> [ABOUT THIS EXERCISE] Please print all the lines below exactly as they are written.

> [SUPPLIED INFORMATION]
- Opening Delimiter -
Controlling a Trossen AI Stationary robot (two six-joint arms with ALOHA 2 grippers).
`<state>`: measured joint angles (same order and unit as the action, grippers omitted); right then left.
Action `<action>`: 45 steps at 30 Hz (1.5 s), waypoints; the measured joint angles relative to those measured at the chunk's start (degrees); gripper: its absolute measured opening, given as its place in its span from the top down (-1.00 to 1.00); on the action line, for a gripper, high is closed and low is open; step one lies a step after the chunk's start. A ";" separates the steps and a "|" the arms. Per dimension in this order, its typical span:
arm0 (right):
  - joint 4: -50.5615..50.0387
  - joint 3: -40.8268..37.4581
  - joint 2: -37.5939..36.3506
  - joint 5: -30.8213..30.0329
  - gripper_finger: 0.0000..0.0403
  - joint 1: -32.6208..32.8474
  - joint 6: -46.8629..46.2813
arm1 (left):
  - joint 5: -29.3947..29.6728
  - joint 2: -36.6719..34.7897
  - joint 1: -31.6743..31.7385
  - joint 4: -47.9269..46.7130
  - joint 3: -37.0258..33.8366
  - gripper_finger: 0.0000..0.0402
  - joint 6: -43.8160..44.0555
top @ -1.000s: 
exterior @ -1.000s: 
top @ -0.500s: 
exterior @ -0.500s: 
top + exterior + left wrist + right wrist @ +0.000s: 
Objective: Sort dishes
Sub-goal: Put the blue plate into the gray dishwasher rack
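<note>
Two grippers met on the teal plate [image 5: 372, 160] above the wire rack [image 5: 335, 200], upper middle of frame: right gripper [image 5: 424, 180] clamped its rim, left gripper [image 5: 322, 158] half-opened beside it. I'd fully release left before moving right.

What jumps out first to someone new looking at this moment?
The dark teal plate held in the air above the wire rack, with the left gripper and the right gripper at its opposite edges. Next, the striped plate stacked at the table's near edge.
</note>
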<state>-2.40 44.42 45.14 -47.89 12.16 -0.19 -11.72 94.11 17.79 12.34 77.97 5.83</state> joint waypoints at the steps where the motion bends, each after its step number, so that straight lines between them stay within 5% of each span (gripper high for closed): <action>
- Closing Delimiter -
> [OUTPUT FOR THIS TASK]
Controlling a Trossen AI Stationary robot (two six-joint arms with ALOHA 2 grippers).
`<state>`: measured joint angles (same order and unit as the action, grippers omitted); right then left.
Action `<action>`: 45 steps at 30 Hz (1.5 s), waypoints; the measured joint angles relative to those measured at the chunk's start (degrees); gripper: its absolute measured opening, given as its place in its span from the top down (-1.00 to 1.00); on the action line, for a gripper, high is closed and low is open; step one lies a step after the chunk's start. A ";" separates the steps and a "|" the arms. Per dimension in this order, its typical span:
arm0 (right):
  - joint 4: -50.5615..50.0387
  - joint 3: -40.8268..37.4581
  - joint 2: -37.5939..36.3506
  - joint 5: -30.8213..30.0329
  - gripper_finger: 0.0000..0.0403
  - joint 1: -32.6208..32.8474
  - joint 6: -46.8629..46.2813
arm1 (left):
  - joint 5: -29.3947..29.6728
  - joint 2: -36.6719..34.7897
  - joint 1: -31.6743..31.7385
  - joint 4: -47.9269..46.7130
  - joint 3: -37.0258..33.8366
  - gripper_finger: 0.0000..0.0402
  - joint 6: -43.8160..44.0555
top @ -1.000s: 
exterior @ -1.000s: 
top @ -0.500s: 
exterior @ -0.500s: 
top + exterior + left wrist + right wrist @ +0.000s: 
Objective: Sort dishes
Sub-goal: Put the blue plate into the gray dishwasher rack
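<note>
Two grippers met on the teal plate [image 5: 372, 160] above the wire rack [image 5: 335, 200], upper middle of frame: right gripper [image 5: 424, 180] clamped its rim, left gripper [image 5: 322, 158] half-opened beside it. I'd fully release left before moving right.

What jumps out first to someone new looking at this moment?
The dark teal plate held in the air above the wire rack, with the left gripper and the right gripper at its opposite edges. Next, the striped plate stacked at the table's near edge.
</note>
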<state>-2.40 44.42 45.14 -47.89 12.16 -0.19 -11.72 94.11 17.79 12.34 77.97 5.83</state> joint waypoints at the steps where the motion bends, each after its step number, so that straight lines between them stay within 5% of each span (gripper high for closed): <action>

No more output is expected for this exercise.